In my first few hours playing Echoes of Wisdom, every new enemy I stumbled across gave me a familiar thrill: Ooh, I haven’t seen that one yet! I can’t wait to have its power!
I’d flick through my Echoes, discerning the best one to fight the newbie. A Spark defeated a Hydrozol, a team of Ignizols set a Mothula on fire. And when it came to fighting the Electric Wizzrobe, my immediate thought was Do I have a ground-type Echo? before I reminded myself that I was not playing a Pokémon game.
Echoes and Pokémon have a lot in common: the same ‘gotta catch ‘em all’ sentiment, unique designs, elemental properties, punny names, and even the way players have their favourites on high rotation. But Echoes are used for much more than battle – in fact, they’re strongest in puzzles and travel. Echoes of Wisdom takes one mechanic and makes the whole game work around that. Pokémon already has that mechanic; it just needs to make the whole game work around it.
Game Freak’s recent attempts to add shiny new things often ignore Pokémon’s best asset: Pokémon.
In Pokémon Legends: Arceus, boss battles made trainers become third-person shooters and get hurt but not heal. Pokémon Scarlet and Violet’s Gyms tasked us with challenges like rolling a giant olive around. I didn’t love these mechanics and I was disappointed that they kept my Pocket Monsters in my pocket. In contrast, Echoes are in every aspect of Echoes of Wisdom – and it excels for that reason.
By taking inspiration from Grezzo, Game Freak could bring a fresh take to Pokémon that leverages its established assets. As our review says, ‘Echoes of Wisdom is a near-perfect marriage of the old and the new’.
Whenever I encountered a puzzle, I browsed the Echoes in my Notebook, often devising multiple solutions. I’d love to see this sort of thing come to Pokémon: puzzles that you can tackle using the monsters’ unique shapes and abilities – opening up the possibilities for gameplay.
I admit, Pokémon doesn’t have puzzles in the truest sense. Older titles did have mazes, locked doors and floor switches, though these have faded over time.
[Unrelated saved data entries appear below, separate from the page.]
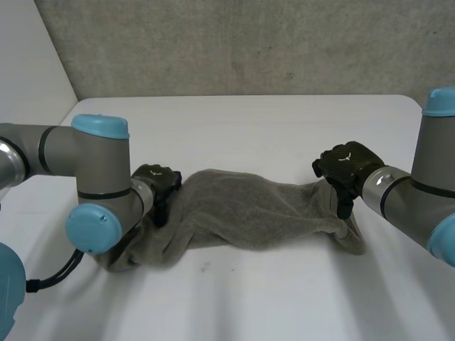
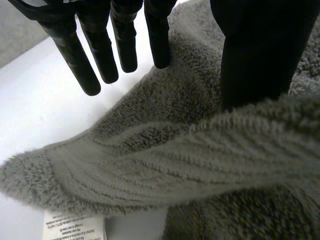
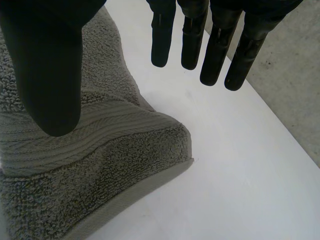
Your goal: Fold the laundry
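Observation:
A grey terry towel (image 1: 242, 209) lies bunched in a long strip across the white table (image 1: 249, 128). My left hand (image 1: 155, 186) is at its left end and my right hand (image 1: 347, 167) at its right end. In the left wrist view the fingers (image 2: 100, 50) are straight and spread above the towel's edge, and the thumb (image 2: 260, 50) stands apart behind a raised ribbed fold of the towel (image 2: 190, 160). In the right wrist view the thumb (image 3: 47, 65) hangs over the towel's corner (image 3: 100, 165), and the straight fingers (image 3: 220, 45) reach over bare table. Neither hand pinches cloth.
A white care label (image 2: 75, 227) sticks out from under the towel near my left hand. A grey wall (image 1: 249, 42) runs behind the table's far edge. My left arm's elbow (image 1: 96, 227) rests low beside the towel's left end.

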Tool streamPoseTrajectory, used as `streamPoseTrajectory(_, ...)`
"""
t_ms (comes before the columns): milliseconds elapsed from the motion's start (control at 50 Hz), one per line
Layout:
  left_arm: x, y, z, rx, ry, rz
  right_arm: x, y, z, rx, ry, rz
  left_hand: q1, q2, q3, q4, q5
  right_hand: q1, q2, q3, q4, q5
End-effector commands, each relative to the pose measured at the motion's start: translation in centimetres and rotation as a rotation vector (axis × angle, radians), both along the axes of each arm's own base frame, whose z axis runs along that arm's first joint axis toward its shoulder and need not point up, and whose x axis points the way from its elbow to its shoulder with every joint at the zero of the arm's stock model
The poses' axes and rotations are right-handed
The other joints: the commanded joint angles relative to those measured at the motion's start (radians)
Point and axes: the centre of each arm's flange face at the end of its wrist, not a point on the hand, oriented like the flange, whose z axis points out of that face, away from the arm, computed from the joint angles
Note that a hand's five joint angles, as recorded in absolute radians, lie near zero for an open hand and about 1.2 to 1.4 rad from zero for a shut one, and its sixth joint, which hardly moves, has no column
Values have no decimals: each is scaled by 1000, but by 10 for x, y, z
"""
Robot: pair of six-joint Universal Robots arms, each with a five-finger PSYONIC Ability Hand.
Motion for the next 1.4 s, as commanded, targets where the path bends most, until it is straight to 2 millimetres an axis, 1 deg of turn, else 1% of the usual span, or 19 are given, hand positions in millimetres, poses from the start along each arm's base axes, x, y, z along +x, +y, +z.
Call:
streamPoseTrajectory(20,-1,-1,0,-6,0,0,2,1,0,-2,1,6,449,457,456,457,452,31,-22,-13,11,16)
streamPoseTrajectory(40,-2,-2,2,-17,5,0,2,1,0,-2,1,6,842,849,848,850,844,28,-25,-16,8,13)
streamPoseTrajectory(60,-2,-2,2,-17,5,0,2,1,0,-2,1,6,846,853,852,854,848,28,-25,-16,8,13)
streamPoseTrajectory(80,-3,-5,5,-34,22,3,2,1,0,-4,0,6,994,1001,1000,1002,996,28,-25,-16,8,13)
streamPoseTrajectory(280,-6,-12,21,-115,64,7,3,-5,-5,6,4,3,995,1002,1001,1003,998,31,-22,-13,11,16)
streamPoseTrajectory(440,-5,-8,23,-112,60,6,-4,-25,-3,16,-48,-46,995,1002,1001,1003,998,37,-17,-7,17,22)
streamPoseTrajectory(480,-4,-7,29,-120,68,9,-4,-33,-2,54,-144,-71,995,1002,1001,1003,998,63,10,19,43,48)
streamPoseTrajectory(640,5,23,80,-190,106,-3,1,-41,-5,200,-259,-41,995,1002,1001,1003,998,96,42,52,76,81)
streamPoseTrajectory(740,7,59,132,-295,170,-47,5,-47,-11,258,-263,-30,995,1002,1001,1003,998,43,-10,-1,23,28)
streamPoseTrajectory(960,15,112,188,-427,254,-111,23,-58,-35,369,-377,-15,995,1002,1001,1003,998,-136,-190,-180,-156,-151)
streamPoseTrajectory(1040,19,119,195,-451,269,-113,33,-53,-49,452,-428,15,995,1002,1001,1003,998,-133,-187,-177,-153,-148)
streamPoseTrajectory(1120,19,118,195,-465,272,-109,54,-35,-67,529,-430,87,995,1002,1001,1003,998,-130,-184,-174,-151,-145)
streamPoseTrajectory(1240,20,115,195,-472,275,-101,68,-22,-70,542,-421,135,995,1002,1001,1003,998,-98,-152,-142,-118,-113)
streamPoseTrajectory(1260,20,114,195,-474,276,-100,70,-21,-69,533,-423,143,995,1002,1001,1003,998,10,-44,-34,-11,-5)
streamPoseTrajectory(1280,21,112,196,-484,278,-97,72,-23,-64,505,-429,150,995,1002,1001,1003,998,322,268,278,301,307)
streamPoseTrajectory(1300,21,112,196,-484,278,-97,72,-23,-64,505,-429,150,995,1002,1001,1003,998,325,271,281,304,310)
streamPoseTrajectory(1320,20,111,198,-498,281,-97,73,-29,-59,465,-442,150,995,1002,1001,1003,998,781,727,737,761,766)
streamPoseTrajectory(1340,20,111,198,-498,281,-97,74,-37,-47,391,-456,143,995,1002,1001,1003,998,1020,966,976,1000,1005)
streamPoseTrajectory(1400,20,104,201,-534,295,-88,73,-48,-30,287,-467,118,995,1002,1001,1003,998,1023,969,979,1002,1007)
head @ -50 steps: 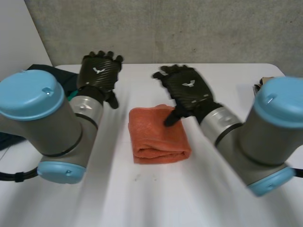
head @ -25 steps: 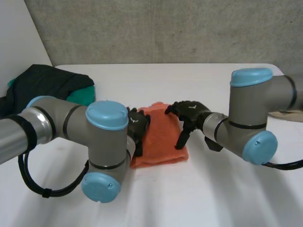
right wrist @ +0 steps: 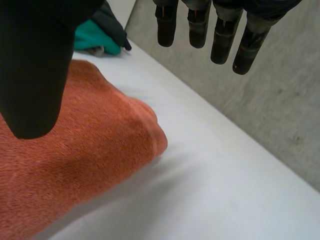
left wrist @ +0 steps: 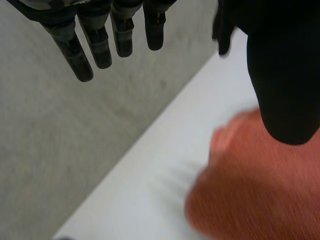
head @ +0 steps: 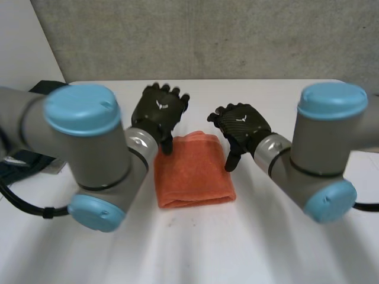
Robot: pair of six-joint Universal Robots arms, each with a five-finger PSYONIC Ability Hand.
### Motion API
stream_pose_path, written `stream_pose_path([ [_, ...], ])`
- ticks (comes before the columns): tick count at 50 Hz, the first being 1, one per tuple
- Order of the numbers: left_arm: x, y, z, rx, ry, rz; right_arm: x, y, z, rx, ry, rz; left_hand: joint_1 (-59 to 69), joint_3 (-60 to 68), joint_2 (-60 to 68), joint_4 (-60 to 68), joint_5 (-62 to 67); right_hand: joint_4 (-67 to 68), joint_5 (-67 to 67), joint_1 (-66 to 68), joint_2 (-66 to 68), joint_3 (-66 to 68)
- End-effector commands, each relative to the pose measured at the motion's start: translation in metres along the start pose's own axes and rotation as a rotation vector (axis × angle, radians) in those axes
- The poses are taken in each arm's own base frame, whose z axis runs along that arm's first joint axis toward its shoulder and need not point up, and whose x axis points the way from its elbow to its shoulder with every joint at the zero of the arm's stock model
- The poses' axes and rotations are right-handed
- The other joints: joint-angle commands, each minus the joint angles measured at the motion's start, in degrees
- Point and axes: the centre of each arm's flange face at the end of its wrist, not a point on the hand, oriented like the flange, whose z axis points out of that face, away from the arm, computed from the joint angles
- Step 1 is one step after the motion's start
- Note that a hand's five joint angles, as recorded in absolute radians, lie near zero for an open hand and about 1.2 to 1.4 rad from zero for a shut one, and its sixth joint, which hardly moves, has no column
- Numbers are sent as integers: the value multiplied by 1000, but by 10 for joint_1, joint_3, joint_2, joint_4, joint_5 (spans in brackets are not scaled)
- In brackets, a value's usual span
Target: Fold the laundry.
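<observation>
We see a smooth white table [head: 195, 254] that runs back to a rough grey concrete wall [head: 207, 35], with a plain white panel [head: 23, 41] standing to the left of that wall. A folded orange terry towel [head: 192, 171] lies flat in the middle of the table between the two arms. Its long axis runs from the robot's side away toward the wall, leaning slightly, and its thick stacked edge faces the robot while two rounded corners point at the wall. The black left hand [head: 157, 112] hovers at the towel's far left corner, released, with its fingers [left wrist: 97, 42] straight and spread toward the wall and its thumb hanging over the orange cloth; we cannot tell whether the thumb touches it. The black right hand [head: 240, 121] hovers at the towel's far right corner, likewise released and holding nothing. Its fingers [right wrist: 220, 42] are extended past the towel and its thumb points down above the towel's right edge. Well to the left of the towel lies a bundle of dark and teal garments [right wrist: 95, 37]. Each hand carries a small white winged mark on its back, too small for us to read as lettering.
</observation>
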Motion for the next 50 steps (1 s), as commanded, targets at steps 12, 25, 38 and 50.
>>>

It’s unfortunate because the monsters, with their various shapes and types, fit so well into creative puzzle-solving. Use Onyx to crush rocks, or to form stairs. Have Emboar light torches. Transport items over water with Gastrodon. Get Yamper to help you sniff out (hidden) items, and Diglett to dig for them. You would get the satisfaction of not just solving the PokéPuzzles, but solving it creatively, with whichever Pokémon are in your party.
Adventuring across the overworld can be its own puzzle too. Exploring Hyrule and seeing a new Echo or Heart Piece often had me whipping up Old Bed bridges, Platbooms, or Crows to reach it. It also made me consider how Echoes react or thrive in different environments. When a Drippitune is present, for example, summoning a fire Echo is pointless.
In previous Game Freak entries, Pokémon have been restricted in the overworld. You only have a few (or in Scarlet and Violet, just one) that help you fly, swim, or climb. Otherwise, they mostly stay in their Pokéballs until a battle. But their forms and abilities lend themselves so organically to traversing the world. Rather than being limited to certain Pokémon or HMs (as with previous titles), imagine climbing trees with Mankey, or getting Spoink to bounce you up a cliff.
You could use them for stealth, sending decoy Pokémon to distract enemies as you sneak around them. Or have Petilil send out a puff of sleeping powder to put them to bed. Elemental properties could work out of battle, too – walk with a Charmander to stay warm in snowy areas or use Klefki to unlock doors. Mechanics like this would expand on the HM moves of old, but also allow free exploration.
As with Echoes of Wisdom, the game would encourage players to catch other Pokémon in order to reach certain areas. You might see a super high cliff and grind to evolve your Corvisquire so you can fly higher to reach it, or chance upon deep water and then hunt down a Dragon Scale for your Seadra. This fits nicely with Game Freak’s recent entries having the creatures roam the overworld, and makes sense in the Pokémon universe. It just needs to be enhanced a little — it could be super effective.
The possibilities for an Echoes of Wisdom-esque Pokémon game are endless because Echoes of Wisdom kind of feels like a Pokémon game. As Legends Z-A development is apparently “already finished”, I don’t imagine the next instalment will be much like what I’ve described. Still, I hope at some point Game Freak consider the incredible opportunity they have. Making a Pokémon game like the latest Zelda would evolve the format while using our beloved creatures in ways that feel natural.
There are over 120 Echoes in Echoes of Wisdom, but there are over 1,000 Pokémon. Imagine what Game Freak — and what we — could do with them.